→ Work task:
Return only the lines running from the top of the entries to the line with "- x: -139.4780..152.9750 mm", inclusive, exactly as written.
Provided entries Block Start
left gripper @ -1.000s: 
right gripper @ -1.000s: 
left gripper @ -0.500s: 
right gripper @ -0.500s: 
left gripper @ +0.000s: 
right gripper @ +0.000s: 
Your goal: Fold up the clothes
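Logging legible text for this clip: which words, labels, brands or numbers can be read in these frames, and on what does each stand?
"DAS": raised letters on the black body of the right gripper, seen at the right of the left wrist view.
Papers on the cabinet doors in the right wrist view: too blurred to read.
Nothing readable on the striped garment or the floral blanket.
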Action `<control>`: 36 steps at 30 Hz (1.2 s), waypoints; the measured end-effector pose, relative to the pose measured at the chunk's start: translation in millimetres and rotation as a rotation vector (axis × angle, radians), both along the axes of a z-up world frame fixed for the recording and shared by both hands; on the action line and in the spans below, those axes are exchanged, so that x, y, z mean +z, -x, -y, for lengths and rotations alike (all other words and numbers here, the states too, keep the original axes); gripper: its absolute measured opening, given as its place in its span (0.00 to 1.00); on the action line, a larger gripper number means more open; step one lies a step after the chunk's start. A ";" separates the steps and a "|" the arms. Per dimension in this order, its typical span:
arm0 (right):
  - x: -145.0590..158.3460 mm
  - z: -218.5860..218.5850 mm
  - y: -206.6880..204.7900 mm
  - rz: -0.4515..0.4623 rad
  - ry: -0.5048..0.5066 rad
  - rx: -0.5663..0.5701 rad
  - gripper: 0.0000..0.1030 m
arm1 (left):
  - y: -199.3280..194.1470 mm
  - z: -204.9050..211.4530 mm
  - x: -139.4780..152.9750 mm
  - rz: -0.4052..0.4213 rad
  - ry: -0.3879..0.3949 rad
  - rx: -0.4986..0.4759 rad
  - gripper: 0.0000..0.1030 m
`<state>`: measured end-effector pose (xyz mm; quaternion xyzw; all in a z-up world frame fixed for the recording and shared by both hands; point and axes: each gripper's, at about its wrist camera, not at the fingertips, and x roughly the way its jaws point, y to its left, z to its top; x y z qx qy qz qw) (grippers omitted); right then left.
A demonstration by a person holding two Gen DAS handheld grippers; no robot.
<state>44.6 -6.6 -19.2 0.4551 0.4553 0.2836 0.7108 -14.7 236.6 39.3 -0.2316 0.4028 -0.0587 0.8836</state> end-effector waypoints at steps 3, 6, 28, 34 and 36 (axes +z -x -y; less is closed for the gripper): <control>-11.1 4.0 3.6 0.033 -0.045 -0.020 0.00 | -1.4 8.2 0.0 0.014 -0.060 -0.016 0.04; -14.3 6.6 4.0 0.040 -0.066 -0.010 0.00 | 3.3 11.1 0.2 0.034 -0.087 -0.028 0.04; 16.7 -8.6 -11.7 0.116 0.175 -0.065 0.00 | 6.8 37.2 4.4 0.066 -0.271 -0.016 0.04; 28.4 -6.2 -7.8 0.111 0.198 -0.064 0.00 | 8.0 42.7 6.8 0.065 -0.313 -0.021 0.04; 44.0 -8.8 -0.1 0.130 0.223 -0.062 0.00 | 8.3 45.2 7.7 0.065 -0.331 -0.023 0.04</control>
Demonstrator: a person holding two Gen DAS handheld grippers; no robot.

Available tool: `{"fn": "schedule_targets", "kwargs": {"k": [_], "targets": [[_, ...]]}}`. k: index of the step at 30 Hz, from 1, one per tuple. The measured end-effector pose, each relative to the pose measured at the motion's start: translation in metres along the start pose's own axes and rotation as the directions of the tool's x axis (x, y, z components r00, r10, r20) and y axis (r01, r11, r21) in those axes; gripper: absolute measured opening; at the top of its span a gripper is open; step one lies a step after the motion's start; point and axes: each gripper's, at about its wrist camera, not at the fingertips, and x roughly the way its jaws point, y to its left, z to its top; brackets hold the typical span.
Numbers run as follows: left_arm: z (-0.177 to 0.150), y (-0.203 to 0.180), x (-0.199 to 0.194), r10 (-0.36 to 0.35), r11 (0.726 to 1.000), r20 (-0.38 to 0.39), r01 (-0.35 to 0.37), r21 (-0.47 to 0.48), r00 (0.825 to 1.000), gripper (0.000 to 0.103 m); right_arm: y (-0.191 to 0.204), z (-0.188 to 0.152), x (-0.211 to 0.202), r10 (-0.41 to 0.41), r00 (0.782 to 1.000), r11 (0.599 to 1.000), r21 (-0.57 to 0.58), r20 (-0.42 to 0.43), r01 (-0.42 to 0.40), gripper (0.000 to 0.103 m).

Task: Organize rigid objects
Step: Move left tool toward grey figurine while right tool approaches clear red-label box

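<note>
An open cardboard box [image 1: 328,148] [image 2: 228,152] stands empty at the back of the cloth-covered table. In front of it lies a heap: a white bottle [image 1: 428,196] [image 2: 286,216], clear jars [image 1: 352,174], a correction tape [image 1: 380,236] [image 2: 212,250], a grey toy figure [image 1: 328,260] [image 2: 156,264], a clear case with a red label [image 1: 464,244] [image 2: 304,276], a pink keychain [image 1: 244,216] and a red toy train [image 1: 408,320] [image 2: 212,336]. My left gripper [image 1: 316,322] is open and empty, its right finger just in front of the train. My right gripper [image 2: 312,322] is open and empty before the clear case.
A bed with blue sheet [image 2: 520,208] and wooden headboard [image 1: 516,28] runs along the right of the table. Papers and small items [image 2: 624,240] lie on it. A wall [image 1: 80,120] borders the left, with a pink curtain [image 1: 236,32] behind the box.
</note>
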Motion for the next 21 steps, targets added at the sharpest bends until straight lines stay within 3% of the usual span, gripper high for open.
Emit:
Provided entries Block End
→ Your solution:
left gripper @ -1.000s: 
right gripper @ -1.000s: 
left gripper @ -0.500s: 
right gripper @ -0.500s: 
left gripper @ +0.000s: 
right gripper @ +0.000s: 
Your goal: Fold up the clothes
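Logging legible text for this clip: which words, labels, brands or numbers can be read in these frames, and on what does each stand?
"DAS": raised letters on the black body of the right gripper, seen at the right of the left wrist view.
Papers on the cabinet doors in the right wrist view: too blurred to read.
Nothing readable on the striped garment or the floral blanket.
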Action `<control>`: 36 steps at 30 Hz (1.2 s), waypoints; the measured end-effector pose, relative to the pose measured at the chunk's start: translation in millimetres and rotation as a rotation vector (axis × angle, radians), both along the axes of a z-up world frame fixed for the recording and shared by both hands; on the action line and in the spans below, those axes are exchanged, so that x, y, z mean +z, -x, -y, for lengths and rotations alike (all other words and numbers here, the states too, keep the original axes); gripper: its absolute measured opening, given as its place in its span (0.00 to 1.00); on the action line, a larger gripper number means more open; step one lies a step after the chunk's start. A ";" separates the steps and a "|" the arms. Per dimension in this order, its typical span:
arm0 (right):
  - x: -145.0590..158.3460 mm
  - z: -218.5860..218.5850 mm
  - y: -206.6880..204.7900 mm
  - rz: -0.4515..0.4623 rad
  - ry: -0.5048..0.5066 rad
  - rx: -0.5663..0.5701 rad
  - gripper: 0.0000..0.1030 m
arm1 (left):
  - y: -199.3280..194.1470 mm
  - z: -204.9050..211.4530 mm
  - x: -139.4780..152.9750 mm

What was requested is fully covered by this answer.